The no soap at the sink thing is weird. I always start prepping a meal by washing my hands with soap.


I always just use dish soap.
Anonymous
Anonymous wrote:
Anonymous wrote:
Anonymous wrote:
Anonymous wrote:
Anonymous wrote:
Anonymous wrote:
Anonymous wrote:No one in my family ever used a fork and knife to eat (fork in the left hand, knife in the right). We just ate with forks in our dominant hand, and eating Euro-style is very unnatural and fancy to me.

I didn’t know we’re supposed to send a thank you note after receiving a gift.

I thought meat should always be very, very well done.


This one is me. I work internationally and I always feel very awkward, but I'm too uncoordinated to shift to Euro-style on cutlery.


I grew up using cutlery American style as well. I've always had the sense that European style is more refined, but it feels awkward to me so I don't bother with it. How many people here use American vs. European style?


We use American, like most people do here, but I actually don't think the European style looks more refined. It looks (to me) like you're in too much of a hurry to put your knife down.


I think people are mixing up American vs Continental style cutlery usage. In the American style you cut with the fork in your left hand and then put the knife down, transfer the fork over to your right eat tines up. The Europeans don’t do the fork switch and bring food to mouth tines down, with the knife to assist as necessary.

I think either looks fine; what I notice is how people hold the fork.
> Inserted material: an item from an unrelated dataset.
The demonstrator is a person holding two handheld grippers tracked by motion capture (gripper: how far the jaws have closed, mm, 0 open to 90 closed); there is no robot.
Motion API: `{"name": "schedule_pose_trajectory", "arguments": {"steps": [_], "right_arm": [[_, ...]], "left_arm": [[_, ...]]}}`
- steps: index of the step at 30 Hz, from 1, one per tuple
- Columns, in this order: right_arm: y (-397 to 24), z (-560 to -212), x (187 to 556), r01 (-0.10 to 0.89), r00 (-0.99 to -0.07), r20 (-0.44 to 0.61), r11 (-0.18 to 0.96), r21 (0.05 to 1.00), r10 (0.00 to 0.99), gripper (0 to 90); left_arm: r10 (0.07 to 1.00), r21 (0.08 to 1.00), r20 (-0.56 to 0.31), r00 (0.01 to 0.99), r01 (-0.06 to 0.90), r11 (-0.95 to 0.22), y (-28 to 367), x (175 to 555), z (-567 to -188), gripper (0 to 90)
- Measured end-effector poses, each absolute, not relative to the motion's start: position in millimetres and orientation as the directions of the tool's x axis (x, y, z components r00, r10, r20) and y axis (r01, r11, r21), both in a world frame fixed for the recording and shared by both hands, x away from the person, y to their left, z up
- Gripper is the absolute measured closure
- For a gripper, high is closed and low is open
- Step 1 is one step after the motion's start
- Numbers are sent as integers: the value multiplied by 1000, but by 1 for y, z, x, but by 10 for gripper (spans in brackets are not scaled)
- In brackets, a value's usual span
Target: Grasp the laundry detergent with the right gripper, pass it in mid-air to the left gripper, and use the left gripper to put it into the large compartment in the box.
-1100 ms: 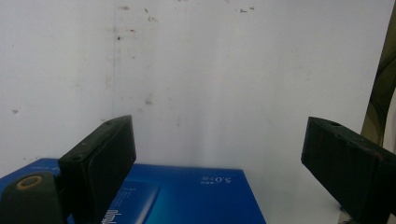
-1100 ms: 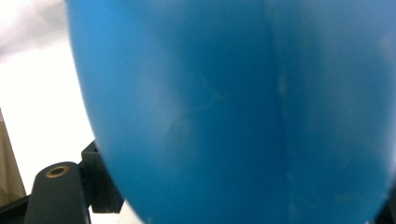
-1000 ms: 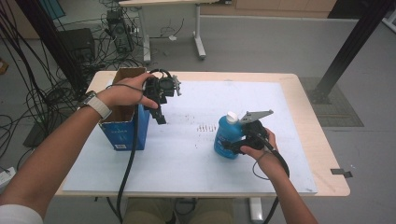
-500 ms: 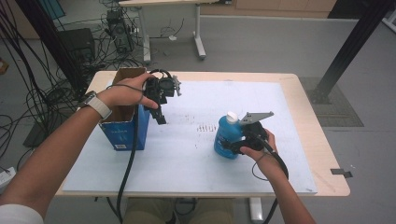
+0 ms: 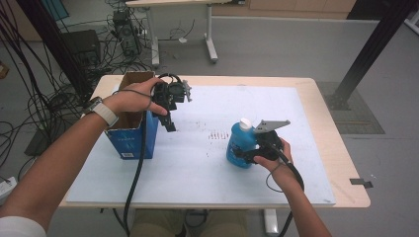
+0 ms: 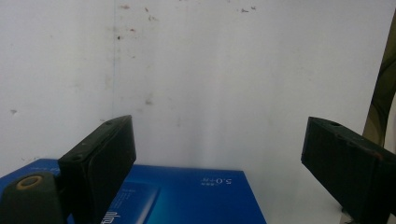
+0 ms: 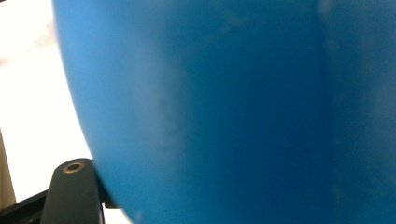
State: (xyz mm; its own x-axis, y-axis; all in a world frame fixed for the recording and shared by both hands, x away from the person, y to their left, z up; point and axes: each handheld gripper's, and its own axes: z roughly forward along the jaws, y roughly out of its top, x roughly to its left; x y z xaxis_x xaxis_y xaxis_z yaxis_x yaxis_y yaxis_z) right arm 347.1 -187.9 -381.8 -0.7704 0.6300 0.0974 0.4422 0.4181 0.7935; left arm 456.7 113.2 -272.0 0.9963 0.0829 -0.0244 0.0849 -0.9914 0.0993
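Halfway at best: right claw (image 5: 245, 154) has just been closing around the blue bottle (image 5: 240, 146) standing on the worktop (image 5: 197, 163), left claw (image 5: 169, 118) wide and empty beside the open box (image 5: 131, 136), packing ahead.

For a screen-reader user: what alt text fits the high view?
A person's right tool closes on a blue bottle standing on a white table. The left tool hangs open beside an open blue box.
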Motion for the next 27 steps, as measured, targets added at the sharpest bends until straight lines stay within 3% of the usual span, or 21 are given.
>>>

To me it’s such a tell when people grip their fork with their entire hand and hack at their food. No matter where you work or live, what you drive, or where you went to school, I assume of you hold your fork like that and stab at your food, you probably didn’t grow up a particularly refined household. It’s not that I judge, but I can’t help but notice.


Yes the fred flintstone grip of the fork is painful to see.

I was taught all that too as a child, but I have to admit I absolutely don’t notice how other people are holding their forks.

Occasionally I do notice whether the fork overlaps the knife (tines down), or if the fork and knife are separated like rowboat oars (tines up), when someone is still eating. But that is only because I’m reminded of this one time during a meal w extended family (from different continents), when there was an overly spirited discussion on the subject. It was just at the age when us kids were starting to be more conscious about that kind of stuff, and probably why it came up at all.


I always do tines down too, and always parallel at an angle when I'm done. It doesn't really matter since every server everywhere still asks verbally. I guess I don't clean my plate!